M = Motivation (what turns them on, gets them going)
i think hes pretty sensitive and in tune to teasing glances or accidentally-on-purpose touches. wordddsss too bro. loves dirty talk so much. especially if ur the one to talk dirty to him. ugh ok gemini vibes yall? yes or yes? anyway whisper things in his ear or say suggestive things in front of other ppl, like innuendo shit 😹
N = No (something they wouldn't do, turn offs)
uhhh... umm.... uh
jk he wont do any noncon roleplay or anything like that. not sure if theres anything else tho 😭
O = Oral (preference in giving or receiving, skill, etc.)
wants to give and receive but has a preference for giving head like its probably his fav sex act 😭😭 yall know hes good af at it too and probably says nasty shit while hes doing it
P = Pace (are they fast and rough? slow and sensual? etc.)
he'll adjust depending on what u want. but if ur riding him he likes when ur more sensual that way he can admire ur body a little better
Q = Quickie (their opinions on quickies, how often, etc.)
doesnt seem like a quickie guy to me. like i said he likes to plan it out most days.
R = Risk (are they game to experiment? do they take risks? etc.)
😐
yes. hes a freak yall
S = Stamina (how many rounds can they go for? how long do they last?)

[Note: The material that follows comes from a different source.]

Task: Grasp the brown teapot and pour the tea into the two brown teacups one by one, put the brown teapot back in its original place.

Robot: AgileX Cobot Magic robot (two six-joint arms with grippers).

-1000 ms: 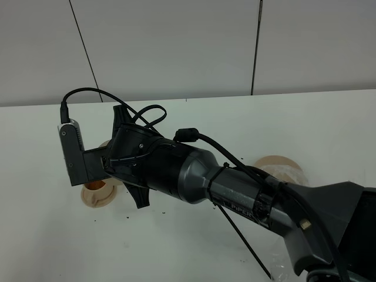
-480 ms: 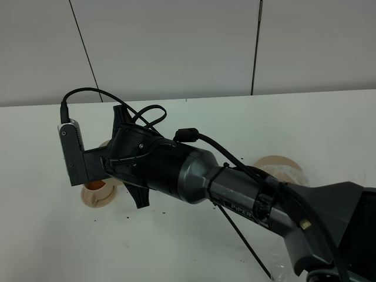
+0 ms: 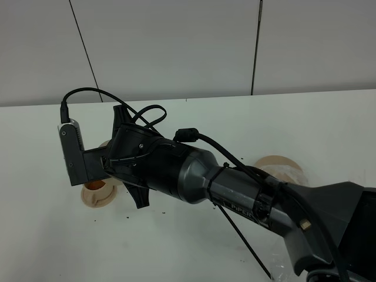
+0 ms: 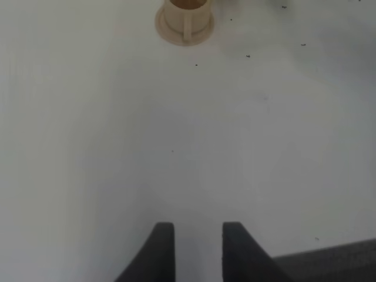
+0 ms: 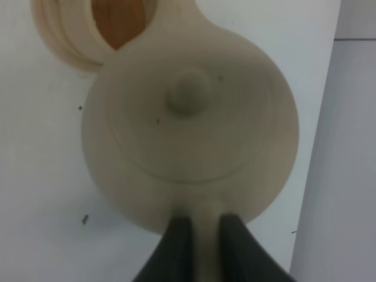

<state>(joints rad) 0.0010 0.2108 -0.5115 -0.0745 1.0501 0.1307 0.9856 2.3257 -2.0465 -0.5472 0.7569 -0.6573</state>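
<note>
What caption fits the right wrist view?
Right claw grips the brown teapot by its handle, partly hiding a tea-filled teacup.

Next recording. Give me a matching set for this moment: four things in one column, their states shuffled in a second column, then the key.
Things
1. brown teapot
2. left gripper
3. round plate
4. teacup by the spout

States
a. partly hidden behind the right arm
b. holds amber liquid
c. open, nothing between its fingers
d. gripped at the handle by the right gripper

Pairs: 1-d, 2-c, 3-a, 4-b
</note>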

if he does most of the work then he wont want to go another round but if its u then he probably will. i think it just depends on his mood too. if ur not satisfied yet tho he will use mage hand or projection gale to help 😹😹
U = Unfair (how much they like to tease)
i think he likes to tease a generous amount. he can dish it out but cant take it tho he gets flustered pretty fast lol
V = Volume (how loud they are, what sounds they make, etc.)
not extremely loud but will moan/whimper whatever. hes not afraid to make noise like not ashamed at all but i dont see him being obnoxious lol. mostly just talks tho LMAO
Y = Yearning (how high is their sex drive?)
hes pretty much always thinking nasty but not always horny. he just like me fr. prolly not trying to smash often tho cuz he likes to plan ahead and make everything perfect. will fuck maybe 3 days a week unless ur really raring to go 😭
Z = Zzz (how quickly they fall asleep afterwards)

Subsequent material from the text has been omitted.